• **WHAT YOU HAVE TO DO**
The data is to be reproduced in full and without error.

• **DATA**
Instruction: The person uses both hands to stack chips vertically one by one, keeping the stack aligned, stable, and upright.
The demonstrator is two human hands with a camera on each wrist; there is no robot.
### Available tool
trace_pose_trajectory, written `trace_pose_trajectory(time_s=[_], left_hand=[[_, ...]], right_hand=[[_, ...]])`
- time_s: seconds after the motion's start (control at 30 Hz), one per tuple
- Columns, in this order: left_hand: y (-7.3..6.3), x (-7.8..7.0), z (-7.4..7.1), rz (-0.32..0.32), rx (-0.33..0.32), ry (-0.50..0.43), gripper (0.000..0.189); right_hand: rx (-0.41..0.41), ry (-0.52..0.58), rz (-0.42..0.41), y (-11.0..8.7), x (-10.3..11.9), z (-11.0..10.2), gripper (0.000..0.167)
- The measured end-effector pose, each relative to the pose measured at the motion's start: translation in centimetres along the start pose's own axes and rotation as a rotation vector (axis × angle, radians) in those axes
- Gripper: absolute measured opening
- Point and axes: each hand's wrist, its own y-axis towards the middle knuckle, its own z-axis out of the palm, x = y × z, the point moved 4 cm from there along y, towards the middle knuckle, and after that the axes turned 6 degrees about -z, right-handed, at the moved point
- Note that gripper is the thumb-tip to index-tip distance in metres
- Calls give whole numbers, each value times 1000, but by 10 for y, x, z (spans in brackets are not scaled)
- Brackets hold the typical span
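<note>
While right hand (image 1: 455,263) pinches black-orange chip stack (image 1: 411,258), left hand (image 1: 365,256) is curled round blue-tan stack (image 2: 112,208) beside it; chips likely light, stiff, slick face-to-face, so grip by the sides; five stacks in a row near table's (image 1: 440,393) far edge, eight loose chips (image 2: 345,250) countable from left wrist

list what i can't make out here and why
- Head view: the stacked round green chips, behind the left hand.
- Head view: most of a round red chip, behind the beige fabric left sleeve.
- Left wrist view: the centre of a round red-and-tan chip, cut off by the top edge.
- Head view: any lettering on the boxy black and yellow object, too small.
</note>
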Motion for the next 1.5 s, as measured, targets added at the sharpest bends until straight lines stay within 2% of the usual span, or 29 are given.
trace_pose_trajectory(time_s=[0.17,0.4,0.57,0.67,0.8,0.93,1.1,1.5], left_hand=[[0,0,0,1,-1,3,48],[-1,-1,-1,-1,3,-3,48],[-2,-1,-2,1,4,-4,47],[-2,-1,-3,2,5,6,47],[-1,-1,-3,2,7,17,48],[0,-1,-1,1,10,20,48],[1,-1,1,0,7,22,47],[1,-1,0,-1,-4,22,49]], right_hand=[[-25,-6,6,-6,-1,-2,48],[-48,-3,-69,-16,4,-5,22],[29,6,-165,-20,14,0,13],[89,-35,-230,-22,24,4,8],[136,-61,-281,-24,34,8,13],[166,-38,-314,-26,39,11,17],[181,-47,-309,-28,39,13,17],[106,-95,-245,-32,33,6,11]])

• **OUTPUT OF THE TASK**
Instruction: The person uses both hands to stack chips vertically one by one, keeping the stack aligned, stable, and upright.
The demonstrator is two human hands with a camera on each wrist; there is no robot.
### Available tool
trace_pose_trajectory, written `trace_pose_trajectory(time_s=[_], left_hand=[[_, ...]], right_hand=[[_, ...]])`
- time_s: seconds after the motion's start (control at 30 Hz), one per tuple
- Columns, in this order: left_hand: y (-7.3..6.3), x (-7.8..7.0), z (-7.4..7.1), rz (-0.32..0.32), rx (-0.33..0.32), ry (-0.50..0.43), gripper (0.000..0.189); right_hand: rx (-0.41..0.41), ry (-0.52..0.58), rz (-0.42..0.41), y (-11.0..8.7), x (-10.3..11.9), z (-11.0..10.2), gripper (0.000..0.167)
- The measured end-effector pose, each relative to the pose measured at the motion's start: translation in centimetres along the start pose's own axes and rotation as a rotation vector (axis × angle, radians) in those axes
- Gripper: absolute measured opening
- Point and axes: each hand's wrist, its own y-axis towards the middle knuckle, its own z-axis out of the palm, x = y × z, the point moved 4 cm from there along y, towards the middle knuckle, and after that the axes turned 6 degrees about -z, right-handed, at the moved point
- Note that gripper is the thumb-tip to index-tip distance in metres
- Calls give whole numbers, each value times 1000, but by 10 for y, x, z (spans in brackets are not scaled)
- Brackets hold the typical span
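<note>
While right hand (image 1: 455,263) pinches black-orange chip stack (image 1: 411,258), left hand (image 1: 365,256) is curled round blue-tan stack (image 2: 112,208) beside it; chips likely light, stiff, slick face-to-face, so grip by the sides; five stacks in a row near table's (image 1: 440,393) far edge, eight loose chips (image 2: 345,250) countable from left wrist

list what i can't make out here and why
- Head view: the stacked round green chips, behind the left hand.
- Head view: most of a round red chip, behind the beige fabric left sleeve.
- Left wrist view: the centre of a round red-and-tan chip, cut off by the top edge.
- Head view: any lettering on the boxy black and yellow object, too small.
</note>
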Motion for the next 1.5 s, as measured, targets added at the sharpest bends until straight lines stay within 2% of the usual span, or 29 are given.
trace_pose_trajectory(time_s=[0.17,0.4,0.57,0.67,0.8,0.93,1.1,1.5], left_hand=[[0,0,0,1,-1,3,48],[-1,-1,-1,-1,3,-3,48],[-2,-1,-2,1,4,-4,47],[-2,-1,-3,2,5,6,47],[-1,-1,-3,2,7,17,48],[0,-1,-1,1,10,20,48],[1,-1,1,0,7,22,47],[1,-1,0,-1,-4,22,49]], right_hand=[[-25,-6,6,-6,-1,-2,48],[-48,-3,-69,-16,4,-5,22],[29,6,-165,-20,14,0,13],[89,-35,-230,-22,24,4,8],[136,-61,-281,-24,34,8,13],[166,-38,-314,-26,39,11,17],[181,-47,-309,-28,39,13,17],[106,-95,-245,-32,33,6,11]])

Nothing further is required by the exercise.